AIM OF THE EXERCISE: In the listing below, which lines contain the string "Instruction"? Copy them all.

DATA FOR REVIEW:
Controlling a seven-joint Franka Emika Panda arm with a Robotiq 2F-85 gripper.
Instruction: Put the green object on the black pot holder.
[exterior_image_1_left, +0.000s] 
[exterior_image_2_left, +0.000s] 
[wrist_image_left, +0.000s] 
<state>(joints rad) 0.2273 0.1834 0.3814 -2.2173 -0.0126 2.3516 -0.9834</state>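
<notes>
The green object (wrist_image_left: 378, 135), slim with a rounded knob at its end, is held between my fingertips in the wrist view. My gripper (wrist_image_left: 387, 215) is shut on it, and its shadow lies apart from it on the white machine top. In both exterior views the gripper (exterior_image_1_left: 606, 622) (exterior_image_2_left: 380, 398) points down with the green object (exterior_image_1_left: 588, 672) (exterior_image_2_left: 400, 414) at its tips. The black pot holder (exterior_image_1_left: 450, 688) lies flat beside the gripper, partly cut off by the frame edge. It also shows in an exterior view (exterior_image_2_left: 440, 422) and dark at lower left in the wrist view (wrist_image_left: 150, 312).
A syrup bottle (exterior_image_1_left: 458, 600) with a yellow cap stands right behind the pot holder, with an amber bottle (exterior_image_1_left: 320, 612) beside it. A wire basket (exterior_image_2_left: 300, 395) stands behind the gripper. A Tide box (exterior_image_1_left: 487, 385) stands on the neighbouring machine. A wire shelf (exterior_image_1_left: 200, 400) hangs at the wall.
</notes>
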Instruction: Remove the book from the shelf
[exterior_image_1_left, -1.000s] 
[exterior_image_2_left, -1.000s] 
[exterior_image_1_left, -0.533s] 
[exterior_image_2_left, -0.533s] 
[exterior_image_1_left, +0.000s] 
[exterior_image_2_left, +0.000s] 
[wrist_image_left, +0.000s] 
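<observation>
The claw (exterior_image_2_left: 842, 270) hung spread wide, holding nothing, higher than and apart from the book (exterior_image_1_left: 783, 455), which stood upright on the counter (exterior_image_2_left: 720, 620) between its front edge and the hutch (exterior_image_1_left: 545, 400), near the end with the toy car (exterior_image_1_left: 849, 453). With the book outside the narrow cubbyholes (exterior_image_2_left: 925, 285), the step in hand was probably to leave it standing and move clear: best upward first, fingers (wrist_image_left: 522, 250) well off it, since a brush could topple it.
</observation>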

EXERCISE ANSWER:
Instruction: Put the green object on the black pot holder.
Instruction: Remove the book from the shelf

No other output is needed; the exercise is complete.